*Task goal*. In the records below, the line with "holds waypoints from" opens the range and the line with "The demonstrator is" closes it; print that range exactly and nothing else.

*Source material*.
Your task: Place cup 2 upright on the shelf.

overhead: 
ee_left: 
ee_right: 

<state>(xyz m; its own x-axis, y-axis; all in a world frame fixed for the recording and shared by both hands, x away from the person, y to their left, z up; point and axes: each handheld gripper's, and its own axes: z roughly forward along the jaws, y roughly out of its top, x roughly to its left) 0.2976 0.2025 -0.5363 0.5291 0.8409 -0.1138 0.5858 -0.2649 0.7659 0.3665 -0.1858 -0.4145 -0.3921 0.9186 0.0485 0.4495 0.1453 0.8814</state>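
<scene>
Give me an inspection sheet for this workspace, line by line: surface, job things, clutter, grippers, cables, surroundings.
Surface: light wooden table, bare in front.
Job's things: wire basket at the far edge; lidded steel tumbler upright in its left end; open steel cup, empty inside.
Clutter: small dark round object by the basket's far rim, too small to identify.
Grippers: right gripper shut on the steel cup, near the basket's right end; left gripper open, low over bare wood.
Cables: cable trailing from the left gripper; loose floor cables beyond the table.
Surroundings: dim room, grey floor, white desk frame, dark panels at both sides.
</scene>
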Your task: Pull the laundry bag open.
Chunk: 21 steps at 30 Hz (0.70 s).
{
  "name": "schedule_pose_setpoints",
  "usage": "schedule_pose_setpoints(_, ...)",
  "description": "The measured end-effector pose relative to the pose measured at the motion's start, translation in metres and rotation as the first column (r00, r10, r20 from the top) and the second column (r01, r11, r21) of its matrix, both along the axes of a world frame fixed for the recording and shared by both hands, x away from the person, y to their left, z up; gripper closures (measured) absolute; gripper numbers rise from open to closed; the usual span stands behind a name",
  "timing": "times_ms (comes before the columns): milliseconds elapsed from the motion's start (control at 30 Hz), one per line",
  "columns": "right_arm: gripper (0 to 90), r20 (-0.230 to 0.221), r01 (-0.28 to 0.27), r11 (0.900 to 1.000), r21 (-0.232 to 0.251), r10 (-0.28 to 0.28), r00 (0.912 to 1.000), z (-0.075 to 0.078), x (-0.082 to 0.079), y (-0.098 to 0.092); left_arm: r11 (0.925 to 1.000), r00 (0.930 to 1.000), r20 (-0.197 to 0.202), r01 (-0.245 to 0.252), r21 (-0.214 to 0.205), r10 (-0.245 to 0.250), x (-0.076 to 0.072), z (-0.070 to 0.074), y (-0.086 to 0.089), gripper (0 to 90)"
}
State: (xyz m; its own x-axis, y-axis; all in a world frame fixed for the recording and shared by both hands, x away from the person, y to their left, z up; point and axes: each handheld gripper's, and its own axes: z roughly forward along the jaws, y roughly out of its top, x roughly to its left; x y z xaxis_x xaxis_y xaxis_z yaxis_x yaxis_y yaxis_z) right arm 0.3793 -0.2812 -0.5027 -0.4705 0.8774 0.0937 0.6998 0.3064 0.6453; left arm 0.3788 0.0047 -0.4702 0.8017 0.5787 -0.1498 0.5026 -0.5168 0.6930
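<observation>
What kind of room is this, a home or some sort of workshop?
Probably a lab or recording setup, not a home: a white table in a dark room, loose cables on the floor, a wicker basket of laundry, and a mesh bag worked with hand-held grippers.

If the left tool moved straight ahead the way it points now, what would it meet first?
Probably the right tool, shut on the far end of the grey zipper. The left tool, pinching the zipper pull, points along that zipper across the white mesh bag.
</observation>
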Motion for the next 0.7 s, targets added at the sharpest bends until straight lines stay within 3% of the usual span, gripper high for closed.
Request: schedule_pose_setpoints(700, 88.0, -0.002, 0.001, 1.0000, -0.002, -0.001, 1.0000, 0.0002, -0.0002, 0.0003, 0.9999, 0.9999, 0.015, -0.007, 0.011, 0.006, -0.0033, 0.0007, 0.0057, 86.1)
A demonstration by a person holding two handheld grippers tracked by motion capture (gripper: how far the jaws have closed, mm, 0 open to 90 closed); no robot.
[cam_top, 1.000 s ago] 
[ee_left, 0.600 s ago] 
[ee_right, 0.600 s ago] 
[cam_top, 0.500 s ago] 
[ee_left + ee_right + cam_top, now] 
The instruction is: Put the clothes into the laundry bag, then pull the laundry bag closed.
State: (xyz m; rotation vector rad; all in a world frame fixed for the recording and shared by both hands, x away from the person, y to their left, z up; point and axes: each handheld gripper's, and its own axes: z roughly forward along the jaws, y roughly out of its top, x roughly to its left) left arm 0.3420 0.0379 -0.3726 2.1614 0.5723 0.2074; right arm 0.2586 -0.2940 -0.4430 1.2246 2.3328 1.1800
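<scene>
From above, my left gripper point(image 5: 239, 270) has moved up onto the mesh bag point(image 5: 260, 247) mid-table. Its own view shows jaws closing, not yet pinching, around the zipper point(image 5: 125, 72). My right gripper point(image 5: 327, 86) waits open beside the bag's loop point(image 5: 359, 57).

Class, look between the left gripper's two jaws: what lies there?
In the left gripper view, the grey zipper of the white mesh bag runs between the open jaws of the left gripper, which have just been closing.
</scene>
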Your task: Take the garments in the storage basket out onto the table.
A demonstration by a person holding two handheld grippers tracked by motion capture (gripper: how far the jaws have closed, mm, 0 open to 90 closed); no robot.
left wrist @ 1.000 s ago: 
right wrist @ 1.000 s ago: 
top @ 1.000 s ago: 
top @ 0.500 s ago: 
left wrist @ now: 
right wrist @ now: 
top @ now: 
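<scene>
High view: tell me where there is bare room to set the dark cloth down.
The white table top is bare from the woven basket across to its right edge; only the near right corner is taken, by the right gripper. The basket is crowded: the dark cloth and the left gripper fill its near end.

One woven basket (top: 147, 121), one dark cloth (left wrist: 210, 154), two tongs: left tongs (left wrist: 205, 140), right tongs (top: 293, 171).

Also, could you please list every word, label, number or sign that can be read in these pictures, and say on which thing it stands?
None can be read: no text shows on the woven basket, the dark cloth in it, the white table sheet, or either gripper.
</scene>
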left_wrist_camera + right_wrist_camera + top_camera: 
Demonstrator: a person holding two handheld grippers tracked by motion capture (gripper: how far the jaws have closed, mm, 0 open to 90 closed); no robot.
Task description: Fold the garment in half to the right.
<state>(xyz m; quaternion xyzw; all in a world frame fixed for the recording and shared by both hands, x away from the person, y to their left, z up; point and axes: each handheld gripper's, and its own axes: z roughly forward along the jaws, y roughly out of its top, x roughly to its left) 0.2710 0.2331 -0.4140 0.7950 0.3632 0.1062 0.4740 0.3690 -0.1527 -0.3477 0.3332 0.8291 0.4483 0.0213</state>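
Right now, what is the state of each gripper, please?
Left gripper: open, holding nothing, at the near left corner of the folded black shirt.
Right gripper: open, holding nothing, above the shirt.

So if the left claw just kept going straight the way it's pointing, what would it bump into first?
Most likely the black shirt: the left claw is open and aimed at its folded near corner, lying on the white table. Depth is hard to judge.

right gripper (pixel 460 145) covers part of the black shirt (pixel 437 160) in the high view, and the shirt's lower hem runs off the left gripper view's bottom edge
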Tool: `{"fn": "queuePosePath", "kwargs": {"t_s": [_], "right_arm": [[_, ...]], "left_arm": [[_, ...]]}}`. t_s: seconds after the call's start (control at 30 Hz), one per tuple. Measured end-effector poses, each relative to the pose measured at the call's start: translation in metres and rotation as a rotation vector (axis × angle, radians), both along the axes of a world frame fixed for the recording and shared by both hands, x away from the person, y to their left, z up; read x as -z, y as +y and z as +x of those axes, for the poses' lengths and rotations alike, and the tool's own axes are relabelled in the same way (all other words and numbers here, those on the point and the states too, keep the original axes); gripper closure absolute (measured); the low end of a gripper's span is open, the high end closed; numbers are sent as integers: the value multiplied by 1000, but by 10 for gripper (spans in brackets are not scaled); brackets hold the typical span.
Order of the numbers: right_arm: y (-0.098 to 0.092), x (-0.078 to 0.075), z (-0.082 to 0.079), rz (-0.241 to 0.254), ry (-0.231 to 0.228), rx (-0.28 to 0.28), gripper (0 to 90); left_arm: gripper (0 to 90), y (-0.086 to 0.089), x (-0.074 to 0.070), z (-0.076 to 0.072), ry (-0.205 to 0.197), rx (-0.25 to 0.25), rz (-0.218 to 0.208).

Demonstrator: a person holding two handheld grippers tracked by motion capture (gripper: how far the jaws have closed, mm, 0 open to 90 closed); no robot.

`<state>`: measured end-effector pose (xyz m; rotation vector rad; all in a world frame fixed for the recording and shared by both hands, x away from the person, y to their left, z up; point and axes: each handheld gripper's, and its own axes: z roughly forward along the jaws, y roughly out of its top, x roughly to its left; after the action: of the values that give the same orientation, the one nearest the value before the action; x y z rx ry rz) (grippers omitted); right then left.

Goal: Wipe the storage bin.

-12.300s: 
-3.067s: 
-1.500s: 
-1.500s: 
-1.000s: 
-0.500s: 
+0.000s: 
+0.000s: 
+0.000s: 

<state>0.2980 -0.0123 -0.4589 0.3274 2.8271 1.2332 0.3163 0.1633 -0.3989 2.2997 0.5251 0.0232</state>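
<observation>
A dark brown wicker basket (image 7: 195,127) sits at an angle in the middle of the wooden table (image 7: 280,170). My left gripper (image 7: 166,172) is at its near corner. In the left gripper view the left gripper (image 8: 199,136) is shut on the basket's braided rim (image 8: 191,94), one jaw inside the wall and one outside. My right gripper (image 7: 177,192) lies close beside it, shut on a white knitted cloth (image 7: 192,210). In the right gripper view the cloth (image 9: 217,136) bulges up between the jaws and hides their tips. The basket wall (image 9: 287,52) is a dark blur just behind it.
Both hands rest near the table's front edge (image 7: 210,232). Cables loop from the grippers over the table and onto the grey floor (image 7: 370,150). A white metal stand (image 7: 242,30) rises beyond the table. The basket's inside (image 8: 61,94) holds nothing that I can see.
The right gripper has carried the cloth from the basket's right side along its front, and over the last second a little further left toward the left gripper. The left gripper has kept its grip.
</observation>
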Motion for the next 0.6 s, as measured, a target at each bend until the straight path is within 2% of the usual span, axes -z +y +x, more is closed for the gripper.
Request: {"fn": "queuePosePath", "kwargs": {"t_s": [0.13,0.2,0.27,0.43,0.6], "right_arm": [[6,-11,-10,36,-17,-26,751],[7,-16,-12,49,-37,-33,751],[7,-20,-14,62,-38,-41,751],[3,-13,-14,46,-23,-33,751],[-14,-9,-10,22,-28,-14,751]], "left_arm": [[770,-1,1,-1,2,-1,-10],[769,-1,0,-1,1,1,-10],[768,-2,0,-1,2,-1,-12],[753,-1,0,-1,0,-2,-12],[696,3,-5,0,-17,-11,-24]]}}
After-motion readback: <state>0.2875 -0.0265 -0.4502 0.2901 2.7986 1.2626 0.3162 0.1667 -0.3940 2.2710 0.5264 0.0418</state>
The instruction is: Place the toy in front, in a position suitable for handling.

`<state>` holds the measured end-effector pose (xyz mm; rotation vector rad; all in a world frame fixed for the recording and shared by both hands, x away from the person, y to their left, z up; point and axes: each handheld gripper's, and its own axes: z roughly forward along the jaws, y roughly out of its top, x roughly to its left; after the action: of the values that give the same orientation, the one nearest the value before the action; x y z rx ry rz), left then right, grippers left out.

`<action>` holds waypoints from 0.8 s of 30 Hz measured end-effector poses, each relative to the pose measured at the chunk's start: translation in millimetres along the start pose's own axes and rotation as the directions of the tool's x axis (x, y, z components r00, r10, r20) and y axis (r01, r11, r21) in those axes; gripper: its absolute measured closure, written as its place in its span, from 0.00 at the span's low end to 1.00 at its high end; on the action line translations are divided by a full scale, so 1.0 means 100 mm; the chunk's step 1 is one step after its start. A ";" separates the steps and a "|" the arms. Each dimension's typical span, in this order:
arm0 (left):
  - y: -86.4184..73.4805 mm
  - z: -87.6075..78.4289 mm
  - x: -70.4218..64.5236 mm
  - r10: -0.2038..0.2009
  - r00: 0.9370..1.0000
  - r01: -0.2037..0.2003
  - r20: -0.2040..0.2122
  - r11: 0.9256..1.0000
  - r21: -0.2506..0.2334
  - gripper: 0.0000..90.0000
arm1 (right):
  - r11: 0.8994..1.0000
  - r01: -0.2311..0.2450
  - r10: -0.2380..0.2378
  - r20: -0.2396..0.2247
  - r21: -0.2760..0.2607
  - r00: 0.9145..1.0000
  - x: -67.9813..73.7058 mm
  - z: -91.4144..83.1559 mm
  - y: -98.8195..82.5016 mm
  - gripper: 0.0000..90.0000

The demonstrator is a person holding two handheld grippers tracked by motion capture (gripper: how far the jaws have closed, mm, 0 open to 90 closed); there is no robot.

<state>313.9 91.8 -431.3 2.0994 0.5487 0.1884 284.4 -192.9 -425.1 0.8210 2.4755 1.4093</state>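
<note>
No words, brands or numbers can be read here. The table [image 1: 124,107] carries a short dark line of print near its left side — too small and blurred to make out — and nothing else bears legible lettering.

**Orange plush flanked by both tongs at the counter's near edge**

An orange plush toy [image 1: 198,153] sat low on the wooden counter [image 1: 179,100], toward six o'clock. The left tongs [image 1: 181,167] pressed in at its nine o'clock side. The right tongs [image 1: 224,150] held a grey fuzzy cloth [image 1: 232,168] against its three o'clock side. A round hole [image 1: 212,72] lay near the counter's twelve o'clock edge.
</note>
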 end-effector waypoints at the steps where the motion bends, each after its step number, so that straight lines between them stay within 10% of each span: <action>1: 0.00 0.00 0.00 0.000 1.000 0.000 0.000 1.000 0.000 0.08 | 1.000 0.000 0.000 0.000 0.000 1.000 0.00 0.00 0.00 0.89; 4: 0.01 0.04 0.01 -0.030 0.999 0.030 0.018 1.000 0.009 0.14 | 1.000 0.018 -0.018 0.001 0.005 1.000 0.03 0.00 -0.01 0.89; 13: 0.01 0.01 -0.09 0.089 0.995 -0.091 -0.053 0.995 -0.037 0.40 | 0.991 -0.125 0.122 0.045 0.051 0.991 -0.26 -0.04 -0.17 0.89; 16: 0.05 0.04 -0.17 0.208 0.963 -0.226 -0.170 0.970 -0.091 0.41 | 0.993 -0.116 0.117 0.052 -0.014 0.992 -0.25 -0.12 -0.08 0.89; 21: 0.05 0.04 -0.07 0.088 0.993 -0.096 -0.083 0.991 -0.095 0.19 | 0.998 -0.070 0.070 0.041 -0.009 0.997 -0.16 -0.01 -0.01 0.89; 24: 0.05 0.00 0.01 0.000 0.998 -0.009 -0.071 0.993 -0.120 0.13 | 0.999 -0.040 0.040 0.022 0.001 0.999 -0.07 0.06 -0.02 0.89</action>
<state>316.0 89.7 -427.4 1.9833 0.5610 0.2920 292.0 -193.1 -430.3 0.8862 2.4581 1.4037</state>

*Solution to the problem*.
`<action>` holds waypoints from 0.8 s of 30 Hz measured end-effector poses, each relative to the pose measured at the chunk's start: translation in millimetres along the start pose's own axes and rotation as the directions of the tool's x axis (x, y, z components r00, r10, r20) and y axis (r01, r11, r21) in those axes; gripper: its absolute measured closure, written as its place in its span, from 0.00 at the span's low end to 1.00 at its high end; on the action line translations are divided by a full scale, so 1.0 means 100 mm; the chunk's step 1 is one step after its start. A ";" separates the steps and a "|" the arms. Each dimension's typical span, in this order:
arm0 (left):
  - y: -86.4184..73.4805 mm
  - z: -87.6075..78.4289 mm
  - x: -70.4218..64.5236 mm
  - r10: -0.2038..0.2009
  - r00: 0.9370..1.0000
  - r01: -0.2037..0.2003
  - r20: -0.2040..0.2122
  - r11: 0.9256..1.0000
  - r21: -0.2506..0.2334
  - gripper: 0.0000..90.0000
arm1 (right):
  - r11: 0.8994..1.0000
  - r01: -0.2311..0.2450
  - r10: -0.2380..0.2378
  - r20: -0.2396..0.2247
  - r21: -0.2760..0.2607
  - r00: 0.9145..1.0000
  - x: -67.9813..73.7058 mm
  - z: -91.4144..83.1559 mm
  - y: -98.8195..82.5016 mm
  - gripper: 0.0000..90.0000

The demonstrator is a person holding two handheld grippers tracked by motion capture (gripper: how far the jaws have closed, mm, 0 open to 90 closed); there is no robot.

There is no more to the output, and the exercise is done.